The PAP's team was re-sworn in Parliament a month later on 18 January 1993; Goh would continue to hold his premiership until 2004, and remained as MP for Marine Parade until his retirement in 2020. Teo Chee Hean left Marine Parade GRC to contest in the brand-new Pasir Ris GRC in the subsequent election until 2025, where he was the last MP in the team to retire.

===Subsequent elections===
Marine Parade's next electoral competition was in 2011, 19 years later, where the NSP challenged there. Similarly, the next by-election where SDP would be involved with was in 2016, with Chee facing against Murali Pillai in the seat of Bukit Batok SMC.

The WP would eventually contest Marine Parade GRC in 2015, 23 years later, which was led by former Non-constituency Member of Parliament Yee Jenn Jong, who previously contested Joo Chiat SMC in 2011, which was redrawn back into Marine Parade GRC in that election. However, they did not contest in the 2025 election citing limitation of resources and the extensive boundary changes of the constituency (among which Joo Chiat was redrawn into East Coast GRC), which resulted in Marine Parade GRC, now Marine Parade–Braddell Heights GRC, to become uncontested for the first time since 2006.

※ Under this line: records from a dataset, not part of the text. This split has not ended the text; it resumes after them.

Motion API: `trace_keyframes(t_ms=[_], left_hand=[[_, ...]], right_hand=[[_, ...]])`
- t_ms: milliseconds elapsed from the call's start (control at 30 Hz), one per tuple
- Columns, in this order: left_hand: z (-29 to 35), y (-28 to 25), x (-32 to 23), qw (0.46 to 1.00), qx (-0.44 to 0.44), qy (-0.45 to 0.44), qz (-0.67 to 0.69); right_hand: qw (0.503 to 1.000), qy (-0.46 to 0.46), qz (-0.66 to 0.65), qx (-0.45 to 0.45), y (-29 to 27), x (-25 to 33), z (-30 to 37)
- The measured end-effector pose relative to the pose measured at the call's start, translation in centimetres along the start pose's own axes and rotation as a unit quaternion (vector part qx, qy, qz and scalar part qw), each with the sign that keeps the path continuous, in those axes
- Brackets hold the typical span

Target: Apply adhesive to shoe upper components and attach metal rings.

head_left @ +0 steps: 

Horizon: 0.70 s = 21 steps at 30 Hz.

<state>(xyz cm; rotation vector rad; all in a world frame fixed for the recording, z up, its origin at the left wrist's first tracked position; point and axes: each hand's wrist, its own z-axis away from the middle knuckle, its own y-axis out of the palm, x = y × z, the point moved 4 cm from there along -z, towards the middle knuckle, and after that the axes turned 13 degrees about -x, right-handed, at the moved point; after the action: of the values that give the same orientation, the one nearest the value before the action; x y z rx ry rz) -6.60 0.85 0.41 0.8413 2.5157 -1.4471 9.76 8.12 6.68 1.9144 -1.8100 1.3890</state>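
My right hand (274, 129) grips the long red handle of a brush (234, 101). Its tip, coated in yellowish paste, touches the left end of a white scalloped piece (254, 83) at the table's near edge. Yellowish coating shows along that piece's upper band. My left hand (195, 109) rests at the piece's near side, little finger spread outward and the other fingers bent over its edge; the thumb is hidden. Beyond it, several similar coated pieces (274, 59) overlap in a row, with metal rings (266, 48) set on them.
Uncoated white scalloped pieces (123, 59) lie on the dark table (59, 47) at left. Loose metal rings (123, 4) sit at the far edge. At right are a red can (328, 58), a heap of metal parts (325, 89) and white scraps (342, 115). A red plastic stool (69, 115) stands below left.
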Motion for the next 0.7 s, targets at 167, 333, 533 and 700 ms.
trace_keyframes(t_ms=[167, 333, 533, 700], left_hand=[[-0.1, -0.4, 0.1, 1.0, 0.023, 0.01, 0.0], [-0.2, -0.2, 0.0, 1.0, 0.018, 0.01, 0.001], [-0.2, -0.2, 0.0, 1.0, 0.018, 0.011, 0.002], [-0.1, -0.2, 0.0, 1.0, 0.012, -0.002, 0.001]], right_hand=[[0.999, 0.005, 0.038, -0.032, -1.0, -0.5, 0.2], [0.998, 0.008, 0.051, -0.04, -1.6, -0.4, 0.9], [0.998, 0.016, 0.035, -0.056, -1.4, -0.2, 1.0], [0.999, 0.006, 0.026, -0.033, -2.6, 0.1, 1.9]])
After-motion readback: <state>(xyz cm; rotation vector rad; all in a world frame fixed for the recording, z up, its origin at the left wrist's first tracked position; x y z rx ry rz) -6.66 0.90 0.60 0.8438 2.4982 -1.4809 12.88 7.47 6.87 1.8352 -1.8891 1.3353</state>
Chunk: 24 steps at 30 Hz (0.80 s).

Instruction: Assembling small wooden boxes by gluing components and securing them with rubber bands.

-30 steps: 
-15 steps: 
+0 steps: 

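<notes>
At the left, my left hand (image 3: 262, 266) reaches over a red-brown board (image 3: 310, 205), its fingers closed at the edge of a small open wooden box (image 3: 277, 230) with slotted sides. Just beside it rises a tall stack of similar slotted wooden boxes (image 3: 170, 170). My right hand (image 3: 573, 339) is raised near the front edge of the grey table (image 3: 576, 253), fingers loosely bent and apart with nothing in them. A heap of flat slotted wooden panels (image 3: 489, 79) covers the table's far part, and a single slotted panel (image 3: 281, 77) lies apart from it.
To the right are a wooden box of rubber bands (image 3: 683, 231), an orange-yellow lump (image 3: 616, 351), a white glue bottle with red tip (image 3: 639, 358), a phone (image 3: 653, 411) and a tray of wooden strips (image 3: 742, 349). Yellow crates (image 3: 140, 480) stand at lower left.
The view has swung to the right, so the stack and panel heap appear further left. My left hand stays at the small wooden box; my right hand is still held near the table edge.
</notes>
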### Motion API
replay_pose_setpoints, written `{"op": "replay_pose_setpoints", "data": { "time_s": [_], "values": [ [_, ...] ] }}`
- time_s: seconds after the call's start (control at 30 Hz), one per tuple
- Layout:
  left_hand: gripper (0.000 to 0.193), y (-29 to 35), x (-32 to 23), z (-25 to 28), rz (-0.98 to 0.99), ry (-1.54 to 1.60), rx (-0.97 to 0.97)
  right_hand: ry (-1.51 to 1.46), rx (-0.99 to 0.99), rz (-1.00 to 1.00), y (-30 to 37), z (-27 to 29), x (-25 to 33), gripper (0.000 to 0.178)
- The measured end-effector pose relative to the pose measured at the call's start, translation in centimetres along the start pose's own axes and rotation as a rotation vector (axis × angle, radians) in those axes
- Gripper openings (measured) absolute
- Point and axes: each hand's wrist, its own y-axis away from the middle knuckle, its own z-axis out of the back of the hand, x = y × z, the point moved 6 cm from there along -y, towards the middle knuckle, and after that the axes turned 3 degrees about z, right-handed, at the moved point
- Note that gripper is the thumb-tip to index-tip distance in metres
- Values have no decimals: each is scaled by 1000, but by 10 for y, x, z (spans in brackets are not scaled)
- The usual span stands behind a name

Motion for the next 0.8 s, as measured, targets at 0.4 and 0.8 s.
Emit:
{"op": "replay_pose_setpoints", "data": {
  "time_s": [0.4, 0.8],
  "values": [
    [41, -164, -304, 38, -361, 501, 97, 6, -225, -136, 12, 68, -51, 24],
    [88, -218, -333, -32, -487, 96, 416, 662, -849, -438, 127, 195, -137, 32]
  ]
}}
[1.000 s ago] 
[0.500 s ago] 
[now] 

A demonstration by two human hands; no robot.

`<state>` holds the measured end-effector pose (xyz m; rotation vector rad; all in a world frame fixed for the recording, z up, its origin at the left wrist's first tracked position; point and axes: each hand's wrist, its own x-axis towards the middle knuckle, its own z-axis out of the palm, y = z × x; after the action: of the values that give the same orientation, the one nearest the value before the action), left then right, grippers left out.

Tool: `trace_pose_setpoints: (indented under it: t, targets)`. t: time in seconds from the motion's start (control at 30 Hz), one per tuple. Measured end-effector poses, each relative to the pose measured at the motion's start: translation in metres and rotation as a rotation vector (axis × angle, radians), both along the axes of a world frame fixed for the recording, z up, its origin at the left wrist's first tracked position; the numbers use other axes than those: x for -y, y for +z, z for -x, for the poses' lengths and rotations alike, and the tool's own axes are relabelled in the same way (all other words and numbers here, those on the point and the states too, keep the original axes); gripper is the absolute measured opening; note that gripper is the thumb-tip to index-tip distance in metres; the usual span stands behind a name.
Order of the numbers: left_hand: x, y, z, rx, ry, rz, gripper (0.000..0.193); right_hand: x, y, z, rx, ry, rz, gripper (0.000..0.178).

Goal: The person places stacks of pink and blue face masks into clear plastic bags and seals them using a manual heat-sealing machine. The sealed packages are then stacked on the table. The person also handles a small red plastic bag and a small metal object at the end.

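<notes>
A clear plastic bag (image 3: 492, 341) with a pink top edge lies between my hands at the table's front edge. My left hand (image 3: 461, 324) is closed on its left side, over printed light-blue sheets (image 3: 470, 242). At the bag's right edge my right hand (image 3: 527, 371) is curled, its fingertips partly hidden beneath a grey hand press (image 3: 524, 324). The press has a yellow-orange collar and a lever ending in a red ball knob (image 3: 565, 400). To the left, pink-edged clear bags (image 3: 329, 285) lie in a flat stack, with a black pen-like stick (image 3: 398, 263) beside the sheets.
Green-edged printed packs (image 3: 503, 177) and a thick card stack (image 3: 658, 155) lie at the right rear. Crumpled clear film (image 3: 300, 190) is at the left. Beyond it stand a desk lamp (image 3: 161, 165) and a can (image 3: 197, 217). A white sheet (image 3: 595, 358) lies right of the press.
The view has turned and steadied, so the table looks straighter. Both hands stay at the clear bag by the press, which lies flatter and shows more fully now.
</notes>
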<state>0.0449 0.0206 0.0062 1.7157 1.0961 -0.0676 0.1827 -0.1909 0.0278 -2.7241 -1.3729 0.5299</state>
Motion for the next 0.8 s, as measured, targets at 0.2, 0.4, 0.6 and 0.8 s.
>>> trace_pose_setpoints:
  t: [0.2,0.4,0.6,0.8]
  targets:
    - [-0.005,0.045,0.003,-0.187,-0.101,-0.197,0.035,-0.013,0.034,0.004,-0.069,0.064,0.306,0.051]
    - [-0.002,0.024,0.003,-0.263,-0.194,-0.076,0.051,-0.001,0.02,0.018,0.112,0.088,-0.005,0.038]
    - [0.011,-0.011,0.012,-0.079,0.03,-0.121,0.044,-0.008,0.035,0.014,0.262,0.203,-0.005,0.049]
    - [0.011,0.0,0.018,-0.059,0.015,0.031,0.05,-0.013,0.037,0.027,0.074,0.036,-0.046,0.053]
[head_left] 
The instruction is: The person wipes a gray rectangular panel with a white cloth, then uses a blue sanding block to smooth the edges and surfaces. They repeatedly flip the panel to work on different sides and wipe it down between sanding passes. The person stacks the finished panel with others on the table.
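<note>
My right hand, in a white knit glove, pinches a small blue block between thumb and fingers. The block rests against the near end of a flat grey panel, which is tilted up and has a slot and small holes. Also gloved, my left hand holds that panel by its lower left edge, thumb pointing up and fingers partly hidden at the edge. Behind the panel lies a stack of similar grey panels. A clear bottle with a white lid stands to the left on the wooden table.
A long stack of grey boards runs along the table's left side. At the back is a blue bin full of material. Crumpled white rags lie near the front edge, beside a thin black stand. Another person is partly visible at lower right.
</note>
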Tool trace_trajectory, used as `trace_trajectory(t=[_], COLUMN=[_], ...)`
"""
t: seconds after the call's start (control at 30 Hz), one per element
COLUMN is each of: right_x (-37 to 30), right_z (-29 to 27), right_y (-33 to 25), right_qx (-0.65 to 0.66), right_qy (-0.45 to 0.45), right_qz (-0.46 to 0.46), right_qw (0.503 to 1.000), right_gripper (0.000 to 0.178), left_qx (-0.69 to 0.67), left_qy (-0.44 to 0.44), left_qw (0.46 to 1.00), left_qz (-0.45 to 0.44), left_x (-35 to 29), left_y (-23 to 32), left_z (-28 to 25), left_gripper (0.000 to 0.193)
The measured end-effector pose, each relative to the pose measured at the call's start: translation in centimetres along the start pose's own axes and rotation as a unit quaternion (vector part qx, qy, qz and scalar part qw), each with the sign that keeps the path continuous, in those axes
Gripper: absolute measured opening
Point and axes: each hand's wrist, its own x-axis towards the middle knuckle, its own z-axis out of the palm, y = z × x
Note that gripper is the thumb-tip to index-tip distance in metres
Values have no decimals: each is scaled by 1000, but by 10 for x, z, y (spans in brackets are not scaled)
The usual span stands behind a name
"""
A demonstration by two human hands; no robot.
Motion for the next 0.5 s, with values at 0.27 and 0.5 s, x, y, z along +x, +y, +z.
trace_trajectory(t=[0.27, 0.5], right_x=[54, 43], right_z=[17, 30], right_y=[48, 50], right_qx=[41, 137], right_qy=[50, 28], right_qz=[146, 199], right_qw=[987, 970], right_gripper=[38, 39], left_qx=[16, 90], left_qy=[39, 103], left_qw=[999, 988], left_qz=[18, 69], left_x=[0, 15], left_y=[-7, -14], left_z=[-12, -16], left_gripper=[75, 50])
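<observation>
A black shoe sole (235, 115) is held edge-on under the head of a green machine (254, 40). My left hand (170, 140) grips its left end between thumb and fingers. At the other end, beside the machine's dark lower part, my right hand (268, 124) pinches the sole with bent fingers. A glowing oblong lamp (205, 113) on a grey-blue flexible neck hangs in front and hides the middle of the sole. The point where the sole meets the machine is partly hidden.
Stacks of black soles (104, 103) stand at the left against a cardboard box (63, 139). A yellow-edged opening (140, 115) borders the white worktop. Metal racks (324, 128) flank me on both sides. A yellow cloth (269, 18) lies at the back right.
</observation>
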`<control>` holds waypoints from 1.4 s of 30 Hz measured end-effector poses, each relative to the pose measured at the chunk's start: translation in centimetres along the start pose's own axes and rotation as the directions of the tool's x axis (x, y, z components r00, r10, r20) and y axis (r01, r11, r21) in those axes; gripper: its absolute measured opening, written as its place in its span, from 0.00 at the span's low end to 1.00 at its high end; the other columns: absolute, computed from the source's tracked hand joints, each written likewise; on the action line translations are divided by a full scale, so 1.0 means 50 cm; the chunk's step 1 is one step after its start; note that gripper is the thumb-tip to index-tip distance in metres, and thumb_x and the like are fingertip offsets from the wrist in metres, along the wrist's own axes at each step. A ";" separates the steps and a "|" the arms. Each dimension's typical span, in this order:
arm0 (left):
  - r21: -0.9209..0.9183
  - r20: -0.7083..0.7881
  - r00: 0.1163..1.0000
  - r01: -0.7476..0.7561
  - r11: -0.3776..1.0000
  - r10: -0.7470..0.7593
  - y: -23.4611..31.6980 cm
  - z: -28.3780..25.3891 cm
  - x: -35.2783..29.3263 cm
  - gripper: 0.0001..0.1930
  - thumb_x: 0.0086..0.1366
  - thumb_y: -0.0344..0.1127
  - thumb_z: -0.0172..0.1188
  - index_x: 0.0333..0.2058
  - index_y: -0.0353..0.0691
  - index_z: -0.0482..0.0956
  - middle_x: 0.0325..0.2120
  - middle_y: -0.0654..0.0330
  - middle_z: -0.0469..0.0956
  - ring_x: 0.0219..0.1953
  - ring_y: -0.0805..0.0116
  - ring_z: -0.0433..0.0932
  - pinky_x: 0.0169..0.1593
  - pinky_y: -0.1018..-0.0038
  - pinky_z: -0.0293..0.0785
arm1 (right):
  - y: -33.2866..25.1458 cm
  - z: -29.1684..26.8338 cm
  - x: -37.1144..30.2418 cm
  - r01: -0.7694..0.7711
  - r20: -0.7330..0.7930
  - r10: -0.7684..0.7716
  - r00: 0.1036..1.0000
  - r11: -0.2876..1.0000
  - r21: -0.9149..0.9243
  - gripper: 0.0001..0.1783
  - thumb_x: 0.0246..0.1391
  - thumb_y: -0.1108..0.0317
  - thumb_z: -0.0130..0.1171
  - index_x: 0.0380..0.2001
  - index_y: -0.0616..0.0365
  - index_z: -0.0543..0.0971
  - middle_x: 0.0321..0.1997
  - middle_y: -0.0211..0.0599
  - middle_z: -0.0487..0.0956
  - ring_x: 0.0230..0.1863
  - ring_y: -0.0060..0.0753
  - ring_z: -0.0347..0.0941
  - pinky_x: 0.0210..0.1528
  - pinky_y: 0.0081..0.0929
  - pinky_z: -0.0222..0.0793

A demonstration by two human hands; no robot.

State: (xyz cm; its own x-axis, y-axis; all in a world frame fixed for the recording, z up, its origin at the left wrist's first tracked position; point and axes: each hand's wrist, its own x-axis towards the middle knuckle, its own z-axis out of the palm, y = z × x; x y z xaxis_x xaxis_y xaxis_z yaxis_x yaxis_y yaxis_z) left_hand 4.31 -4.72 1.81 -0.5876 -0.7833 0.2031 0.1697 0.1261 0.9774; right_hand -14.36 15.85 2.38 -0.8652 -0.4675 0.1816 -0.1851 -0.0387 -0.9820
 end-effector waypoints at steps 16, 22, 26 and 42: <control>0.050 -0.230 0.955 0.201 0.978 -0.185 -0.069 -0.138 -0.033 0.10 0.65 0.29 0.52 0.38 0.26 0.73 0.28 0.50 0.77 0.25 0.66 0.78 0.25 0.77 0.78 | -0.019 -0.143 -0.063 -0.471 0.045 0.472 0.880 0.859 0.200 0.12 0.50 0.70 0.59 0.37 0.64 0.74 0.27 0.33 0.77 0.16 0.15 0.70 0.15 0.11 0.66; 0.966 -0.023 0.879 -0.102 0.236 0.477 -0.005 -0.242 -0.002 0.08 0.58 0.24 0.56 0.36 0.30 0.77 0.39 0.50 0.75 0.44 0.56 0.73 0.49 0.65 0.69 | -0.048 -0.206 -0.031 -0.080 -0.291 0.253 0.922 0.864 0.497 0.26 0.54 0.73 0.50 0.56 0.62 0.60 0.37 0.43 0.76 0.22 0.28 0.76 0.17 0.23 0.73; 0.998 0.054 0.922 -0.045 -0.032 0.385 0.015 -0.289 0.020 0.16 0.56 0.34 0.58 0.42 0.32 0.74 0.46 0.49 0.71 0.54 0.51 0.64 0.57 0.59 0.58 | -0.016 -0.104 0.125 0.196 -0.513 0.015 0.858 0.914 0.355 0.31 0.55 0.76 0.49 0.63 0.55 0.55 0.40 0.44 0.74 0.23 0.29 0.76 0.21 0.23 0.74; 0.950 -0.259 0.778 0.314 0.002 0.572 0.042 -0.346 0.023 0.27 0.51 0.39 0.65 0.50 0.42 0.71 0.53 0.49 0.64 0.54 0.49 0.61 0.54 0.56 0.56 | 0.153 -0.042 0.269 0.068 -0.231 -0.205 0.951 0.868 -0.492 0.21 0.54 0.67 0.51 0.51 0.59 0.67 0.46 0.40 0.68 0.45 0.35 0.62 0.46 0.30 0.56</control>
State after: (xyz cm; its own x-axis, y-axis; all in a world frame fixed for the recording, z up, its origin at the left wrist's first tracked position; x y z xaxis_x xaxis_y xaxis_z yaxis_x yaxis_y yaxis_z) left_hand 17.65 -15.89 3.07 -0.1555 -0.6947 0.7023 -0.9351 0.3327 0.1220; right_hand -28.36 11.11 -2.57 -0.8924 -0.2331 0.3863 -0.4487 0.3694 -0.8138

The next time a Group Representation Constituency witnessed a multi-cornered contest was in 2020, where a three-way race unfolded in Pasir Ris–Punggol GRC between the PAP, whose team coincidentally included Teo, the SDA, and the new Peoples Voice. A similar four-cornered contest in a Group Representation Constituency would occur again 33 years later in the 2025 election where PAP, WP, NSP and the new People's Power Party (PPP) challenged Tampines GRC, and just like the 1992 by-election and the 2013 Punggol East by-election (the other instance of a four-cornered by-election contest), the two smaller parties (NSP and PPP in this case) had also forfeited their election deposits.